With imports massively outstripping exports, businesses are mostly selling their merchandise in bond notes, making it impossible to finance imports using the surrogate currency, with an informal forex market now discounting the bond note and the Real Time Gross Settlement (RTGS) “dollar”.

A key test will come when Zimbabwe reaches the $200 million bond notes threshold backed by a facility provided by Cairo-based Afreximbank.

Yet Chinamasa rejected that the country faced liquidity challenges, telling the Staff College that “the banking sector has remained fairly stable with capital levels ranging between $40 million and $246,6 million against a minimum of $25 million.”

At a time banks are plagued by long queues and have drastically slashed daily cash withdrawals from $1 000 a day to as little as $50, Chinamasa claimed:  “Long queues outside the banks are being experienced particularly during month-ends. Government is promoting the use of electronic payments (plastic money) in order to reduce pressure on the demand for physical cash.” 

This also comes after government buckled under pressure from restive civil servants and accepted on Monday to add an unbudgeted $180 million on its $4bn 2017 budget in order to pay its 300 000 workers’ their long overdue 2016 bonuses — heightening fears the financially struggling government could fund the 13th cheque using TBs.

The commercial paper is now among the biggest vehicle for State fundraising and clearing its ballooning $10bn debt.

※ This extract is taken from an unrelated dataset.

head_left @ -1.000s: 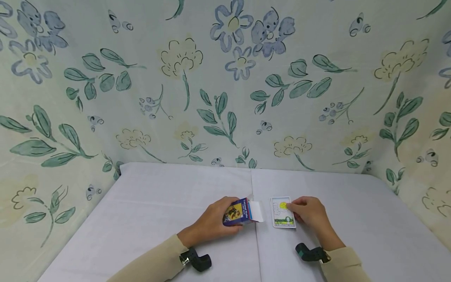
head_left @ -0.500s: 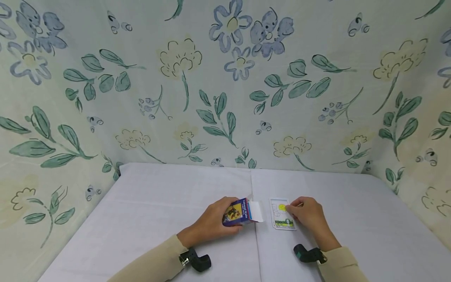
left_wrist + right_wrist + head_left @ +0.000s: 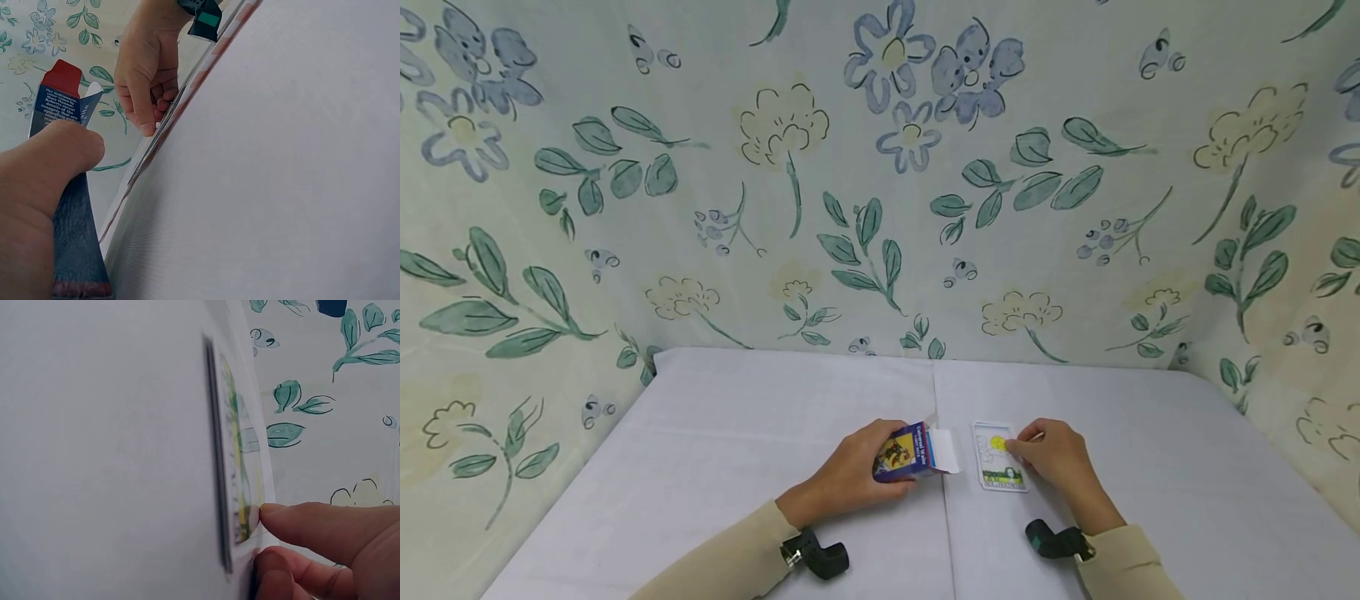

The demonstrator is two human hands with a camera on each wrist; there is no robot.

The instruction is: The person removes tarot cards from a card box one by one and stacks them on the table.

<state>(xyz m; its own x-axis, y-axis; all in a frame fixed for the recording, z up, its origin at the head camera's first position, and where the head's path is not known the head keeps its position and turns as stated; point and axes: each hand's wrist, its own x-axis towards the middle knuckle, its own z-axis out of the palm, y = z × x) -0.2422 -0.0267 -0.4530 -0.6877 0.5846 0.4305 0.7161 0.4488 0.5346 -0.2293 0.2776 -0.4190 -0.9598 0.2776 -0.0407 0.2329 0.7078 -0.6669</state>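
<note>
My left hand [image 3: 848, 475] grips a purple-blue tarot card box [image 3: 901, 454], its white end flap [image 3: 943, 450] standing open toward the right. In the left wrist view the thumb lies across the lettered side of the box [image 3: 78, 225], with a red flap [image 3: 62, 78] at its far end. A small stack of tarot cards [image 3: 1000, 471] lies face up on the table; the top one carries a yellow disc and a green strip. At its right edge my right hand [image 3: 1056, 454] pinches the top card [image 3: 240, 456], thumb on its face and other fingers curled beside it. How many cards it holds is hidden.
A white cloth with a crease down the middle covers the table [image 3: 760, 400]. Flower-patterned fabric [image 3: 880, 250] rises behind it and along both sides. Black wrist cameras [image 3: 827, 558] sit on both wrists.
My right hand has shifted slightly left with the top card, which now sits a little further left and is turned slightly. My left hand and the box have stayed put.
</note>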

This comes as government this week paid the scandal-plagued State-run pension fund, National Social Security Authority (Nssa), $181 million worth of TBs, to clear three-year arrears after failing to remit its contributions to the fund as an employer.

What Chinamasa seems not to understand is that current pessimism about the economy has less to do with the recent spate of bad news than with the policy inconsistency, lack of reliable data on the economy and the opacity of Harare’s process of economic policy-making and its intentions.

Although it is doubtful whether government propagandists know it, the most precious commodity in the marketplace is credibility. Sadly, what government has done in recent months is to engage in acts that systematically undermine its own credibility.

Exhibit A is Chinamasa’s Pravda-like version of economic growth data. Another example is attempts at portraying the devaluation of the bond note as a lie. Chinamasa’s counterpart, RBZ governor John Mangudya defended the fiat currency last weekend, asking me: “Have you seen twin pricing in OK (supermarket) or major outlets? Go to the formal market, there is no weakening of value.”

This is an example of an ill-advised attempt to prop up a crashing currency. These actions have seriously undermined the credibility of the government and shaken the confidence of investors and business executives.

Comments (2)

Mr Bond Mangudya may you go to electrosales Avondale and see if there is no twin prices. The prices on the shelves are for bond notes, but when you pay using US dollar all prices are 20% less than those displayed on the shelves. Wake up boy don't sleep on duty

Facts - 11 March 2017

So many businesses men and women and their families are leaving zimbabwe.They know whats coming,by july we'll be in serious trouble economically.